In the entire following discussion, I have not seen any technical arguments
to support the notion that there is an engineering solution to the framing
attack.  In particular, there has been no response to the points raised
by Jim McCoy and Steve Bellovin:

> From: Steven Bellovin <smb@research.att.com>
>
> After all, I could claim that that wasn't my certificate, but one they
> concocted out of whole cloth.


Please explain, in the simplest possible terms, how subject-signed
certificates prevent the "framing Mary" attack.

Assume:

  1) Jon wants to frame Mary. He issues a cert to his accomplice Mallet:

     Mallet's sig [
       Jon's sig { Subject=Mary, PubKey=1234, Auth="I am a lawyer" }
     ]


  2) Mallet uses the cert to conduct a legal transaction in Mary's name.

  3) Steve McGarret confronts Mary: "You've been practicing law without
     a license"

  4) Mary says: "But I don't have the private key to that cert.  Honest.
     I *swear*."

  5) McGarret:  "Book her, Danno."

Explain:

  How subject-signing allows Mary to *prove* that her name was used
  without her authorization.



If you want to know who is a lawyer in the U.S., you might wish to trust
only the ABA.  If you want to know who is licensed in a particular state,
you trust the state Bar.  If you want to know who is the company's lawyer,
you should trust an officer of the company, who's public key you presumably
obtained by some means that satisfies your assurance requirements.

If the ABA, or the state Bar, or IBM's CEO decide to violate your trust,
there is no engineering solution to prevent it.  In technical terms,
subject-signed certs "don't do squat" to address this framing attack.

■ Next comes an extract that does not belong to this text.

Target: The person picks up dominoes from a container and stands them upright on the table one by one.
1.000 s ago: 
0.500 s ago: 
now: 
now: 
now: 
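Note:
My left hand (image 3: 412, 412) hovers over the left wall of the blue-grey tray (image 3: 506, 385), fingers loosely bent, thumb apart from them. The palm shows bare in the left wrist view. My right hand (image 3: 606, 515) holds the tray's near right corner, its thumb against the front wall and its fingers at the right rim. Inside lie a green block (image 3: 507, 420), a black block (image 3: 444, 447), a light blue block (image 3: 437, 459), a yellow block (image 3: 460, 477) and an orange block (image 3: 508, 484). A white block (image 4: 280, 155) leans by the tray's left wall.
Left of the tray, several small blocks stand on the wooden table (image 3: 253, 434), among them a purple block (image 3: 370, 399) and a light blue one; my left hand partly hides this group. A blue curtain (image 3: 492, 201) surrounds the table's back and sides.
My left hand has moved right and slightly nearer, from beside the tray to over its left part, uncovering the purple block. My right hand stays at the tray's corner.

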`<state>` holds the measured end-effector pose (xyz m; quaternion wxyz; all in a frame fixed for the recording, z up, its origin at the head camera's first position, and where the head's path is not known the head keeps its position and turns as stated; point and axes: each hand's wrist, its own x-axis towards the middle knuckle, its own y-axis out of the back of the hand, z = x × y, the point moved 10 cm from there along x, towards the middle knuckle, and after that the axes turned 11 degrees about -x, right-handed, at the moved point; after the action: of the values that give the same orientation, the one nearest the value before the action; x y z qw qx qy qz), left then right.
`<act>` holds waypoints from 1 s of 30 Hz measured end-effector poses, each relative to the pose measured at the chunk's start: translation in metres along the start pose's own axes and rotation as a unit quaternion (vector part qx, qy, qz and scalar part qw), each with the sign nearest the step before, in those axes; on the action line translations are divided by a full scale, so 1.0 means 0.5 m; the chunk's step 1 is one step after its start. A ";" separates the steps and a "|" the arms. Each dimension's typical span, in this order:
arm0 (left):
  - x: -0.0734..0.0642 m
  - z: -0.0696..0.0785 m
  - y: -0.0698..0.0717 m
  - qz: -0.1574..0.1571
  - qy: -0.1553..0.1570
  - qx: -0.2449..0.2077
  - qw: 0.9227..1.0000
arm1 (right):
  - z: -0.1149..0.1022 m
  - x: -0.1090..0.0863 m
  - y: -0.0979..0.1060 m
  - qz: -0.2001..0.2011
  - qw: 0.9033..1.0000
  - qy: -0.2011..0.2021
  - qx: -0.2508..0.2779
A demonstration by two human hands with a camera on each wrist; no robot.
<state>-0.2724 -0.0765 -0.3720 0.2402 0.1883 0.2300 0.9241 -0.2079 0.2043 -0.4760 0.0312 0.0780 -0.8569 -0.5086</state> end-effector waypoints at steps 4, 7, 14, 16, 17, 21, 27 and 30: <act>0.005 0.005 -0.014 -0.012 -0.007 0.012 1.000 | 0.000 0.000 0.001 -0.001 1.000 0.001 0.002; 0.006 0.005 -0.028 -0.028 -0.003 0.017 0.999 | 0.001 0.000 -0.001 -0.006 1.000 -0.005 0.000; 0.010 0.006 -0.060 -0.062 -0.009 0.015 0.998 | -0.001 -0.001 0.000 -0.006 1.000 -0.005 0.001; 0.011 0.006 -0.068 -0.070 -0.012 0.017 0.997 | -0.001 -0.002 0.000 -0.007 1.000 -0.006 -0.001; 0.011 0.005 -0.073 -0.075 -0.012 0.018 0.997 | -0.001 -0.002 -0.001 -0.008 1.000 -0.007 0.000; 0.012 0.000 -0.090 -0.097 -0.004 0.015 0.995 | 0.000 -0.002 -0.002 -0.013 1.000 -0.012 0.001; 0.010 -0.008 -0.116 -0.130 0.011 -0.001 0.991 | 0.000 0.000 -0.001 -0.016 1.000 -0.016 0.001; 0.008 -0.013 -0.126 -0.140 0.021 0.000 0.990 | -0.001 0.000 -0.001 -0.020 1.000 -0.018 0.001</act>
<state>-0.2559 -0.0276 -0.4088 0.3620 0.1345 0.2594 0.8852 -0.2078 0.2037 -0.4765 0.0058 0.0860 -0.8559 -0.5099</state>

Subject signing may have other benefits, particularly when used in
conjunction with non-SPKI identity certs.  It's more difficult to frame
Mary when she has a high-assurance global identity cert:

 C=US, O=IBM, CN=Mary Smith, Employee_number=932
 Public Key = 5678

coupled with a role cert (X.509 or SDSI or SPKI):

  Mary's sig [
    Jon's sig { Key = 5678, Auth = "I am a lawyer" }
  ]


You are still relying on the integrity of the identity-cert issuer, but
the role certs, which may be issued much more frequently, can leverage
off that trust with subject sigs.  If the identity cert issuer goes bad,
you're still hosed, and subject signing won't help.